Liquidity and Capital Resources
As of December 31, 2025 and 2024, the Company had total assets equal to $886 and $29,188, respectively, comprised exclusively of cash. The Company's current liabilities as of December 31, 2025 and 2024, totaled $454,155 and 286,308, respectively, was comprised of related party payable, accounts payable and accrued expenses, note payable - stockholder, accrued interest and amounts due under a note payable to Lucius Partners Opportunity Fund. The Company can provide no assurance that it can continue to satisfy its cash requirements for at least the next twelve months.
The following is a summary of the Company's cash flows provided by (used in) operating and financing activities:
| Years Ended December 31, | ||||||||
| 2025 | 2024 | |||||||
| Net cash used in operating activities | $ | (118,302 | ) | $ | (166,628 | ) | ||
| Net cash provided by financing activities | 90,000 | 195,436 | ||||||
| Net (decrease) increase in cash and cash equivalents | $ | (28,302 | ) | $ | 28,808 | |||
Issuance of Promissory Note to a Stockholder and Director
On March 10, 2022, the Company issued a promissory note to Lucius Partners, the sole stockholder of the Company, pursuant to which the Company agreed to repay the sum of any and all amounts that Lucius Partners may advance to the Company on or before the date that the Company consummates a business combination with a private company or reverse takeover transaction or other transaction after which the Company would cease to be a shell company (as defined in Rule 12b-2 under the Exchange Act). The Company has used the proceeds from the note to cover its expenses. Although Lucius Partners has no obligation to advance funds to the Company under the terms of the note, it is anticipated that it may advance funds to the Company as fees and expenses are incurred in the future. As a result, the Company issued the note in anticipation of such advances. Interest shall not accrue on the outstanding principal amount of the note except if an Event of Default (as defined in the note) has occurred. In the event of an Event of Default, the entire note shall automatically become due and payable (the "Default Date") and starting from five (5) days after the Default Date, the interest rate on the note shall accrue at the rate of 18% per annum. This note was paid in its entirety during fiscal year 2024. In 2025, the Company was issued an additional $90,000 under this note agreement.

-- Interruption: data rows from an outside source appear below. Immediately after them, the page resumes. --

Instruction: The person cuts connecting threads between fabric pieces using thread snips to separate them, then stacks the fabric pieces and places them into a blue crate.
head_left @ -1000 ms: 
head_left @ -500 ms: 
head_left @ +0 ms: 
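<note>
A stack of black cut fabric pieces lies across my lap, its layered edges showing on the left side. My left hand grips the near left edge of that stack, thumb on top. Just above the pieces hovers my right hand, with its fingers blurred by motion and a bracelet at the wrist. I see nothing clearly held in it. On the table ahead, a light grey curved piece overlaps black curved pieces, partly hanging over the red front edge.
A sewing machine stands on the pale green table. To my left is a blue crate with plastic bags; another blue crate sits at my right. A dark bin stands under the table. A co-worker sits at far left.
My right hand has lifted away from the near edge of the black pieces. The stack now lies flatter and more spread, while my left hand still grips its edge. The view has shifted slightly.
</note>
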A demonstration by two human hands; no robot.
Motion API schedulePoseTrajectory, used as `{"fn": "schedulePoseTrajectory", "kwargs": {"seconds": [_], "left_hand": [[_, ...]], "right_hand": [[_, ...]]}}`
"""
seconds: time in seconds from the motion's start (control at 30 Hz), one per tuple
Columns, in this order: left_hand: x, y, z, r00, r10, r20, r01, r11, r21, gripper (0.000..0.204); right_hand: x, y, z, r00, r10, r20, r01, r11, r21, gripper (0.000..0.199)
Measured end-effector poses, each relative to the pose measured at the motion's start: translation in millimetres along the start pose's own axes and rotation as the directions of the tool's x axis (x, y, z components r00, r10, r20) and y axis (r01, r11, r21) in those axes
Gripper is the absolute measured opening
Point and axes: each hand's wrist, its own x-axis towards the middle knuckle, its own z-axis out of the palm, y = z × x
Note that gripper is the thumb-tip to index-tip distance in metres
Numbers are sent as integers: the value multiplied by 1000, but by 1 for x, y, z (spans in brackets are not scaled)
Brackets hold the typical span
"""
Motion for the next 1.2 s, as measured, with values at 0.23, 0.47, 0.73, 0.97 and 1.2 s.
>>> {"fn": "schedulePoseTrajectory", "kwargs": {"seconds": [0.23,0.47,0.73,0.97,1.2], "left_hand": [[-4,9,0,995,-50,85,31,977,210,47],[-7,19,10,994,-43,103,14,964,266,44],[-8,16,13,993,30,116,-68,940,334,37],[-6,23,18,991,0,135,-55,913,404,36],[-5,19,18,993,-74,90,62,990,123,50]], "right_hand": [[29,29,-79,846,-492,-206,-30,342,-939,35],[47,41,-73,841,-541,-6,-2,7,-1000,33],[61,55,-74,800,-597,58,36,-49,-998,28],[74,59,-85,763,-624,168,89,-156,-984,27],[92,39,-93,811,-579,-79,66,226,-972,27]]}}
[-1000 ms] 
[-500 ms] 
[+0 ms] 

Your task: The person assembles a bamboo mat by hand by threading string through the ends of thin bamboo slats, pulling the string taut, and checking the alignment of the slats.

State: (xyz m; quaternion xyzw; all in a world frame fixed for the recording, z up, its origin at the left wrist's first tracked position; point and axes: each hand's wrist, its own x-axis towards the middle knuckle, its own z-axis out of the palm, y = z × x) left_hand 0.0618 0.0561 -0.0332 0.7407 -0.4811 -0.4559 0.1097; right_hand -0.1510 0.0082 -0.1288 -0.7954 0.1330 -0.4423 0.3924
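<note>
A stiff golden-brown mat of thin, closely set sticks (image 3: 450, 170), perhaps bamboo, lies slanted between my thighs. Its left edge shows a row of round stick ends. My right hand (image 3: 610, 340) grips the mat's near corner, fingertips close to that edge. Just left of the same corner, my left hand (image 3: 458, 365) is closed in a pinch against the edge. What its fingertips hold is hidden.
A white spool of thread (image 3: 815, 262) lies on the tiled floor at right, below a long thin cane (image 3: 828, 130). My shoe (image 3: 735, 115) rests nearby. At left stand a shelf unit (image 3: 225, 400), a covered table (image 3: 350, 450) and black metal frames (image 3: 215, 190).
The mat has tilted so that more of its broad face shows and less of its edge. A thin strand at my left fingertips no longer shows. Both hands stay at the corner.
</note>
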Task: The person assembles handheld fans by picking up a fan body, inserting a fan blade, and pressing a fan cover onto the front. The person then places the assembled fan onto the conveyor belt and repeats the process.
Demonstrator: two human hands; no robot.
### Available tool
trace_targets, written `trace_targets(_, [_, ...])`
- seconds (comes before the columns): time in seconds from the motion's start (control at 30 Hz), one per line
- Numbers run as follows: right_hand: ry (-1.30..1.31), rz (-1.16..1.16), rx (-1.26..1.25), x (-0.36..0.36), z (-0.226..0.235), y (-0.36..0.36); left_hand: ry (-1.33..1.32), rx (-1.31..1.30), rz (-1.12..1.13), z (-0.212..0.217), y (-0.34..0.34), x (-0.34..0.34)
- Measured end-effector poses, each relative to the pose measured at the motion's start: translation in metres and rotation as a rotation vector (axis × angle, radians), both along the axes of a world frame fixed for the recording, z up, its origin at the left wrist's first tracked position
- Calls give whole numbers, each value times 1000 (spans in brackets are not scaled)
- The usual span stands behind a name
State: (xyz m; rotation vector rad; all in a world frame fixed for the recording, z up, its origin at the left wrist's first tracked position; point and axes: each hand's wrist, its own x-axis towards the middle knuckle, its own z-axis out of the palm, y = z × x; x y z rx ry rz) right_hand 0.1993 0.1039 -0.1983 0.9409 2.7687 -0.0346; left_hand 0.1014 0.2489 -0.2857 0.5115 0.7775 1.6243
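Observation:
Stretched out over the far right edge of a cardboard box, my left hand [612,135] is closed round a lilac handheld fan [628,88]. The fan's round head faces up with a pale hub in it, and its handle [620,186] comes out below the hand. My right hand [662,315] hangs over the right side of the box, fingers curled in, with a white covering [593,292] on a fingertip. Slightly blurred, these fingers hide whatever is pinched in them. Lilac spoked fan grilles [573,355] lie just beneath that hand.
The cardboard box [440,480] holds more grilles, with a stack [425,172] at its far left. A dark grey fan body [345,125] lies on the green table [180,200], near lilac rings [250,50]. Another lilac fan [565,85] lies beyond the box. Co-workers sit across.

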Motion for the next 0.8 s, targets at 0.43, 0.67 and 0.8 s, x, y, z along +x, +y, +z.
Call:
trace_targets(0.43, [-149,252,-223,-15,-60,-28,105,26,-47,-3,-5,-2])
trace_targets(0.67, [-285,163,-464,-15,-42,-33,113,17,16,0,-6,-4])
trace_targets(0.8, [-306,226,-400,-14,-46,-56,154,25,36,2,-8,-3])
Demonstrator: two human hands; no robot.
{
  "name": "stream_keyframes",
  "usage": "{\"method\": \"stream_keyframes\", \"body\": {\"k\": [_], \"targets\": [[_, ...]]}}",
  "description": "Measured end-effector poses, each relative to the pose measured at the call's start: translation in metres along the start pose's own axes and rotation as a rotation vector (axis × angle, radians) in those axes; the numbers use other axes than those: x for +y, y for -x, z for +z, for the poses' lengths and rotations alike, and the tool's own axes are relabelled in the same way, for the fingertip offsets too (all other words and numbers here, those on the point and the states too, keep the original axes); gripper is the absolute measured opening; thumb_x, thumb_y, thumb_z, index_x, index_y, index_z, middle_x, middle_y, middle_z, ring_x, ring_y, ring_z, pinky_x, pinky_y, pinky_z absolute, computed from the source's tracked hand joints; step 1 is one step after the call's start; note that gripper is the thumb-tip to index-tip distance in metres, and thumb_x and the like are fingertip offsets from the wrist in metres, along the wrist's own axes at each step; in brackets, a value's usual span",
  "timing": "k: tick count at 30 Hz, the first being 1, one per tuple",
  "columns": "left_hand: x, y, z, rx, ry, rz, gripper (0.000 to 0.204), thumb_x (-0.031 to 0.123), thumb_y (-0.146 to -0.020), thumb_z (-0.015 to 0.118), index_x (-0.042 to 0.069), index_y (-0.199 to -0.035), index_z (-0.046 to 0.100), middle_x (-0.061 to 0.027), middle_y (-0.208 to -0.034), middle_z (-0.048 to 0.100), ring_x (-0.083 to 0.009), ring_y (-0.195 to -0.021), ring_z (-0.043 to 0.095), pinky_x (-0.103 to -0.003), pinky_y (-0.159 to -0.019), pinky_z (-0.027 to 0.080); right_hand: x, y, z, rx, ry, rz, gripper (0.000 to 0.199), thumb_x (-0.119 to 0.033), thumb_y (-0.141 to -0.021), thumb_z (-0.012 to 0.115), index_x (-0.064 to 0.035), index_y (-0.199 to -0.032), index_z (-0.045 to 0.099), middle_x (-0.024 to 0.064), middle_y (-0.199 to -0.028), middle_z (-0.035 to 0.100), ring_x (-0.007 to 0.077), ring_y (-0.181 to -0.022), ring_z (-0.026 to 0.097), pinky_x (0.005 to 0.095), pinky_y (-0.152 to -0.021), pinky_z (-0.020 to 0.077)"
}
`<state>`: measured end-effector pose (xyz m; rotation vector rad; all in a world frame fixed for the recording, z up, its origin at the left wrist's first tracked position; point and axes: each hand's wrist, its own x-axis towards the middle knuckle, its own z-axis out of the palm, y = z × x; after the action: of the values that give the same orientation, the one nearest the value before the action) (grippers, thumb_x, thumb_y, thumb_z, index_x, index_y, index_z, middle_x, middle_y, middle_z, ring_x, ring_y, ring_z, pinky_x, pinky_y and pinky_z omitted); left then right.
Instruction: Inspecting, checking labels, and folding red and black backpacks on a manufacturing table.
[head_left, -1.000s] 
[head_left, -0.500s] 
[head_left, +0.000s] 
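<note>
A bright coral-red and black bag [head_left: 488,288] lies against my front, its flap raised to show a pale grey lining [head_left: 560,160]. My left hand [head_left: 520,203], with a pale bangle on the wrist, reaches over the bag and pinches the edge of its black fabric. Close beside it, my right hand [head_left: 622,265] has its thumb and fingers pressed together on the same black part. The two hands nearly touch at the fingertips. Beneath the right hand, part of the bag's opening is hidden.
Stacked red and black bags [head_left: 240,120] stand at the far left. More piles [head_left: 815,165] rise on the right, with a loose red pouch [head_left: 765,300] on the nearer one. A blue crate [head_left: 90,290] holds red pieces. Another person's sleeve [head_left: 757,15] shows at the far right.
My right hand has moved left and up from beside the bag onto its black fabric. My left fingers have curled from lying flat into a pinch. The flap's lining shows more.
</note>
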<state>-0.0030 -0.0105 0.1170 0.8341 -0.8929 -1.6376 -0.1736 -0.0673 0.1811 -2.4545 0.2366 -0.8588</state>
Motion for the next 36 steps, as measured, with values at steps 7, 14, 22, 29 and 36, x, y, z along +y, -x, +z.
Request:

The Company has only cash assets and has generated no revenues since inception. The Company is also dependent upon the receipt of capital investment or other financing to fund its ongoing operations and to execute its business plan of seeking a combination with a private operating company. In addition, the Company is dependent upon certain related parties to provide continued funding and capital resources. If continued funding and capital resources are unavailable at reasonable terms, the Company may not be able to implement its plan of operations.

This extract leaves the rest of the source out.